[INFORMATION PROVIDED Boundary: Start]

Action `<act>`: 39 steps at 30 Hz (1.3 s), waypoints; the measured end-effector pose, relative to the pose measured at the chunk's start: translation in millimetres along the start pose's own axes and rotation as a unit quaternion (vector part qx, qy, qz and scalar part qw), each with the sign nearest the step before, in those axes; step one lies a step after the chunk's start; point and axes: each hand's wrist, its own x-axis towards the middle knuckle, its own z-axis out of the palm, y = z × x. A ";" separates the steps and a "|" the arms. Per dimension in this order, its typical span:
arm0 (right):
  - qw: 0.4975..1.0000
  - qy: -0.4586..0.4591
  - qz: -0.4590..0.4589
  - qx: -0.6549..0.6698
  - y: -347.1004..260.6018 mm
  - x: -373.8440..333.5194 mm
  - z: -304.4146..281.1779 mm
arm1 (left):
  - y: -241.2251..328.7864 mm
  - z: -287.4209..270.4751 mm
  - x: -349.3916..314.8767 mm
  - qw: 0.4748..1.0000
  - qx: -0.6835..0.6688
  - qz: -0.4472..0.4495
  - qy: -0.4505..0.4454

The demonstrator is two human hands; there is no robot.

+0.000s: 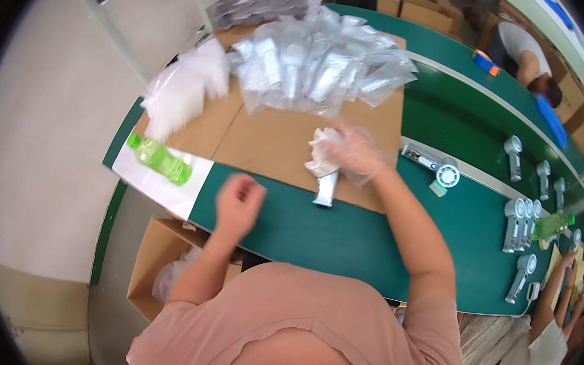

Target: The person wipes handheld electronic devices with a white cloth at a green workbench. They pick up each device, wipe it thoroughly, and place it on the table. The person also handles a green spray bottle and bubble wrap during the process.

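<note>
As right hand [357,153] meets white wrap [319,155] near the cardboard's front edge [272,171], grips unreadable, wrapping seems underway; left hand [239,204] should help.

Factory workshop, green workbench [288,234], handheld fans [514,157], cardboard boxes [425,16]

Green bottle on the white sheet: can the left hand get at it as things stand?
Probably yes: the left hand is to the right of the green bottle, and nothing seems to stand between them.
</note>
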 end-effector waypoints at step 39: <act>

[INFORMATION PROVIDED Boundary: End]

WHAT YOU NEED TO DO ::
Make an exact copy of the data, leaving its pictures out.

EXERCISE ANSWER ::
Action `<act>`: 39 steps at 30 Hz (1.3 s), waypoints; the measured end-effector pose, relative to the pose measured at the chunk's start: translation in millimetres along the start pose's own axes and rotation as a unit quaternion (vector part qx, qy, qz and scalar part qw), each with the sign nearest the step before, in those axes; step one lies a step after the chunk's start; point and axes: each hand's wrist, its own x-axis towards the middle knuckle, its own z-axis out of the palm, y = z × x. A ";" separates the steps and a "|" the arms. Per dimension in this order, its typical span:
arm0 (right):
  - qw: 0.4975..1.0000
  - qy: -0.4586..0.4591
  - qz: -0.4590..0.4589
  - qx: -0.6549..0.6698
  - y: -347.1004..260.6018 mm
  - x: -373.8440..333.5194 mm
  - z: -304.4146..281.1779 mm
arm1 (left):
  - y: -241.2251..328.7864 mm
  - z: -287.4209..270.4751 mm
  - x: -349.3916..314.8767 mm
  - qw: 0.4748..1.0000
  - qx: -0.6835..0.6688
  - qz: -0.4472..0.4495
  - qy: -0.4505..0.4454

The demonstrator is two human hands; there is no robot.

+0.000s: 

Target: The person wipes handheld electronic devices with a white cloth at a green workbench. They pick up each device, wipe it thoroughly, and place it on the table. The person also handles a green spray bottle and bubble wrap during the process.

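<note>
As right hand [357,153] meets white wrap [319,155] near the cardboard's front edge [272,171], grips unreadable, wrapping seems underway; left hand [239,204] should help.

Factory workshop, green workbench [288,234], handheld fans [514,157], cardboard boxes [425,16]

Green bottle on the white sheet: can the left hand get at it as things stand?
Probably yes: the left hand is to the right of the green bottle, and nothing seems to stand between them.
</note>
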 end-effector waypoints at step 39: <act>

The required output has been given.